Es sobrecogedor querer compartir la propia vida con alguien -pensadlo bien-, pese a que sea imposible. Cabe convivir, cada uno con su vida. Pero entregar la propia vida, nada más lejos de la realidad, pese a las palabras que usemos. Es un exceso, claramente. «Compartir vida» suele ser, en la práctica, «hablar de ella con alguien», quizá dar testimonio, poner palabras. ¡Vaya usted a saber qué recibe quien escucha y cómo se lo toma!

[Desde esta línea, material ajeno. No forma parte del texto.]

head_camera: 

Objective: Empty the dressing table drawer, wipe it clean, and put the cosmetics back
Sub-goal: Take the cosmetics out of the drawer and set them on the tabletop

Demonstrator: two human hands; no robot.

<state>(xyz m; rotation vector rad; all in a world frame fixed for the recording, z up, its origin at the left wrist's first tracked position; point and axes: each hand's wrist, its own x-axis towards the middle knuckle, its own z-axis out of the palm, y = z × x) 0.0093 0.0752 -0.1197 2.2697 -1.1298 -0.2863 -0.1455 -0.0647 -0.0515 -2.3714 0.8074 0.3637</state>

En el Evangelio no se habla de «vida» propiamente, sino de «alma» (psyché), de aliento interior. No se habla de entregar el tiempo, ni las fuerzas, ni nada de eso. No se habla de hacer o dejar de hacer, sino de el sentido más íntimo y propio de la persona, aquel impulso en nosotros que nos define e identifica, y a la vez no nos deja descansar, quiebra nuestro refugio y es nuestra fortaleza. Una preciosa referencia dentro del texto, para mirarla con cuidado, está en la relación entre esta palabra y la resurrección (el seguir adelante, como si se hablara de un camino al que todavía le falta tramo que recorrer.)

Mateo (16,21-27):

En aquel tiempo, empezó Jesús a explicar a sus discípulos que tenía que ir a Jerusalén y padecer allí mucho por parte de los ancianos, sumos sacerdotes y escribas, y que tenía que ser ejecutado y resucitar al tercer día.
Pedro se lo llevó aparte y se puso a increparlo: «¡No lo permita Dios, Señor! Eso no puede pasarte.»
Jesús se volvió y dijo a Pedro: «Quítate de mi vista, Satanás, que me haces tropezar; tú piensas corno los hombres, no como Dios.»
Entonces dijo Jesús a sus discípulos: «El que quiera venirse conmigo, que se niegue a sí mismo, que cargue con su cruz y me siga. Si uno quiere salvar su vida, la perderá; pero el que la pierda por mí la encontrará. ¿De qué le sirve a un hombre ganar el mundo entero, si arruina su vida? ¿O qué podrá dar para recobrarla? Porque el Hijo del hombre vendrá entre sus ángeles, con la gloria de su Padre, y entonces pagará a cada uno según su conducta.»